Physiopathologically, systemic infections lead to strong activation of the vasopressin system in order to balance vasodilatation by its vasoconstrictive and volume-retention effects. Often neglected vasopressin stimulates adreno-corticotropic hormone (ACTH) secretion in synergy with hypothalamic corticotroph-releasing hormone (CRH). Thus, vasopressin mediates and amplifies the hypothalamic–pituitary-adrenal stress response. Vasopressin also has immunomodulatory effects (5). Vasopressin also controls Na balance by free water retention in the kidney. In addition to the production of vasopressin in response to volume and osmolarity effects (5, 34), it is also a stress hormone that increases under physiological conditions of disease, including acute infections (27, 28). Physiological stress caused by infections or severe disease triggers the release of copeptin aiming to increase free water resorption in the kidney and thus maintaining blood pressure homeostasis through V2 receptors and inducing vasoconstriction of blood vessels through V1 receptors (35, 36, 37). The physiological role of copeptin is not yet known. However, this peptide may have a role during intracellular processing of provasopressin, which contributes to the correct structural formation of the AVP precursor, which in turn leads to efficient proteolytic maturation (38). Despite unknown function, copeptin has been described as a surrogate of AVP for physiological conditions and in different diseases (39). Several studies found copeptin to be increased in different types of infections and to be associated with short-term mortality (40, 41). Our finding of higher copeptin levels in infections as a marker and mediator of the stress response is, thus, not surprising. To our knowledge, however, this is the first large-scale study investigating the additive effects of the vasopressor system through measurement of copeptin to the SOFA score, the current gold standard for sepsis diagnosis, regarding mortality risk.
Our results are in line with previous studies showing that fluid balance markers (i.e. sodium, osmolality, GFR) may improve risk prediction for infection in addition to organ dysfunction markers (8, 12). Interestingly, patients with respiratory, gastrointestinal or hepatic infections had the most benefit when applying SOFA score together with copeptin levels. Especially remarkable is the impact of kidney function on predicting 30-day mortality when the SOFA score is combined with copeptin. Mortality prediction remains significant regardless of the stage of chronic kidney disease, indicating dysregulated fluid homeostasis, which is also in line with other investigations (42). Taken together with other study results, this is evidence of the strong correlation of body fluid balance with infection and mortality (43).

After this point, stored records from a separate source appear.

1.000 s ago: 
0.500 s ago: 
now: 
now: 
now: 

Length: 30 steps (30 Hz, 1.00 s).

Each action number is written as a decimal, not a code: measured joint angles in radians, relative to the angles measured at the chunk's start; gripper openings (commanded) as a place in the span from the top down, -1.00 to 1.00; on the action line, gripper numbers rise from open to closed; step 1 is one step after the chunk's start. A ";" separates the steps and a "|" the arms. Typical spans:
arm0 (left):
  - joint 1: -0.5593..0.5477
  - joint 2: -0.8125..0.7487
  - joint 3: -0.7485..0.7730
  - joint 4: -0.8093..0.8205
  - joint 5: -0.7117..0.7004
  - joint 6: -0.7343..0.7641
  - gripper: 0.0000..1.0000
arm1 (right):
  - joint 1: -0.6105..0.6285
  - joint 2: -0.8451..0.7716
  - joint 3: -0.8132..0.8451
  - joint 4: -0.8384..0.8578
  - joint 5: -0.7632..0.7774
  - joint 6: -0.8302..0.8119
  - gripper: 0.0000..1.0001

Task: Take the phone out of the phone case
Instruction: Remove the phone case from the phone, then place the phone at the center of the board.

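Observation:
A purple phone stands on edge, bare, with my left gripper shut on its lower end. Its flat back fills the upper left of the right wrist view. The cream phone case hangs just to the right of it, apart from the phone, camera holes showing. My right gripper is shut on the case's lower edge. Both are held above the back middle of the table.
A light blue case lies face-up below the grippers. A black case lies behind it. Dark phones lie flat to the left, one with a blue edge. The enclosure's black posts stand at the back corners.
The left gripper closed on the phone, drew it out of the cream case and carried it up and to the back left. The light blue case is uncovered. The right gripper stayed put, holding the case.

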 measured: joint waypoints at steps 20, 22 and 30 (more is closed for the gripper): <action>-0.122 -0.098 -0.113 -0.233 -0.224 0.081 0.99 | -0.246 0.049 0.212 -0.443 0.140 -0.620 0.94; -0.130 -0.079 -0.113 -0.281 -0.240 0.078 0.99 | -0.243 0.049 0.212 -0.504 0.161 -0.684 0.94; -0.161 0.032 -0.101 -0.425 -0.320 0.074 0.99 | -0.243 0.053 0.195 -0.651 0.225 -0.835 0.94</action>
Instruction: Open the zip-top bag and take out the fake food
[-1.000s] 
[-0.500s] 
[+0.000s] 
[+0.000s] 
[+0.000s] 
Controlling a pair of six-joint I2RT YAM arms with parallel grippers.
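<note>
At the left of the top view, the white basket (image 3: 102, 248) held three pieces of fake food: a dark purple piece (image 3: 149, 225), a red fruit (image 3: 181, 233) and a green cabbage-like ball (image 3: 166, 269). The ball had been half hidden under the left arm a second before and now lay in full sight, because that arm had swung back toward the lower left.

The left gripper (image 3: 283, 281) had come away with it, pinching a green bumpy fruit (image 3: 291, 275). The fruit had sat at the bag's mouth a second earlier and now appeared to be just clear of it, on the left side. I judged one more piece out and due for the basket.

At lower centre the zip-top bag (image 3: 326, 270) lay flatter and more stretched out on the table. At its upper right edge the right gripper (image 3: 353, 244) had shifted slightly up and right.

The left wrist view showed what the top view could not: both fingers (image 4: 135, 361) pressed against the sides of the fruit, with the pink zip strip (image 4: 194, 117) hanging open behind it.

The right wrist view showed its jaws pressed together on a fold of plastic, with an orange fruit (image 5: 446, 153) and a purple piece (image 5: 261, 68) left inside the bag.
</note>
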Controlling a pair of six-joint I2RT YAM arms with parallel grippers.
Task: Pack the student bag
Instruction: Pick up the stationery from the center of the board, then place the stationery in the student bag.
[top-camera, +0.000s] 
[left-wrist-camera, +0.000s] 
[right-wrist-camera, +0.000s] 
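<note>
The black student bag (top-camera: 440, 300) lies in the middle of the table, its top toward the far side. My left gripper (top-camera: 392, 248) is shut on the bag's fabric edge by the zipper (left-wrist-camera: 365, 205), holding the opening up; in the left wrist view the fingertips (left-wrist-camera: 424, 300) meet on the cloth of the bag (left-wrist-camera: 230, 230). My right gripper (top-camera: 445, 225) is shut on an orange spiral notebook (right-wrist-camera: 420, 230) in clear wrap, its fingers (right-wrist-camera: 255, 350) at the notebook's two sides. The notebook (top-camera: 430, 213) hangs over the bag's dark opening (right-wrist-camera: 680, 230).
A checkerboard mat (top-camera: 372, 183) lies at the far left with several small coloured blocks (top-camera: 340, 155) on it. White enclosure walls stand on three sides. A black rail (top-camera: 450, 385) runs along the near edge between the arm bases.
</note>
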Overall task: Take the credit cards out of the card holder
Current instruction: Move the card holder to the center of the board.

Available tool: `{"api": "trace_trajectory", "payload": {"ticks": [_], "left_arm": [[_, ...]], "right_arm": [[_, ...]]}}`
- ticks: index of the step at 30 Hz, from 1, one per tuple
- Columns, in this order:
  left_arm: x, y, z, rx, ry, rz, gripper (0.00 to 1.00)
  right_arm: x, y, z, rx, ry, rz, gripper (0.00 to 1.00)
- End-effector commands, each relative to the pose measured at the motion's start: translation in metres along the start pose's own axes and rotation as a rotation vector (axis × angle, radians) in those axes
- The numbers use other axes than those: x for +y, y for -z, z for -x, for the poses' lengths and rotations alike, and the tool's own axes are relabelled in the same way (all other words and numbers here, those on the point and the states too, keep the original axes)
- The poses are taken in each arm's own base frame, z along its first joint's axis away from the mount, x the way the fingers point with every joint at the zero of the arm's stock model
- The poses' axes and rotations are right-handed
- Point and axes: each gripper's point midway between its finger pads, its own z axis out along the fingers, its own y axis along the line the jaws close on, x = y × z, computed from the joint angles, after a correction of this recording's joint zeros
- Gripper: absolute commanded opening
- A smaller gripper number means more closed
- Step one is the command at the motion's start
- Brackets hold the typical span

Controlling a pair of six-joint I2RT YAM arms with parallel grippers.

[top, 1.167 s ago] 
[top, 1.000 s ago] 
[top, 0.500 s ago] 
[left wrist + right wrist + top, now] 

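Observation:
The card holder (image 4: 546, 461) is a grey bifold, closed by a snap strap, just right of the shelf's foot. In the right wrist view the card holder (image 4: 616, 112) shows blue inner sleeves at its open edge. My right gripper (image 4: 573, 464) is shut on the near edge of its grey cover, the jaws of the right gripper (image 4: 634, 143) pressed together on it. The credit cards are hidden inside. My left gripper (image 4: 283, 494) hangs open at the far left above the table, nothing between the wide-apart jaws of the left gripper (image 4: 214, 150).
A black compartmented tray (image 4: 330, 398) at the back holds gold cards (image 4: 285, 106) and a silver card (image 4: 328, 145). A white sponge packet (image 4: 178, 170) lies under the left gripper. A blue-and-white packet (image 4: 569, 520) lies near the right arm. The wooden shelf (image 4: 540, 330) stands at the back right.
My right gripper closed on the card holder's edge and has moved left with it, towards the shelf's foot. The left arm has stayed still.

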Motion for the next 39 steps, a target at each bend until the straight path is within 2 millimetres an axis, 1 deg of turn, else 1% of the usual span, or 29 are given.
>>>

It represents also a fluid balance marker, associated with urine osmolality and sodium, released by increased plasma osmolality, decreased arterial pressure and reductions in cardiac volume (44). Earlier investigations of copeptin focused primarily on vasopressin-dependent disorders of fluid homeostasis, such as hyponatremia, polydipsia and diabetes insipidus in the outpatient setting with a generally low stress level (5, 34) or acute cardiovascular illness (45, 46).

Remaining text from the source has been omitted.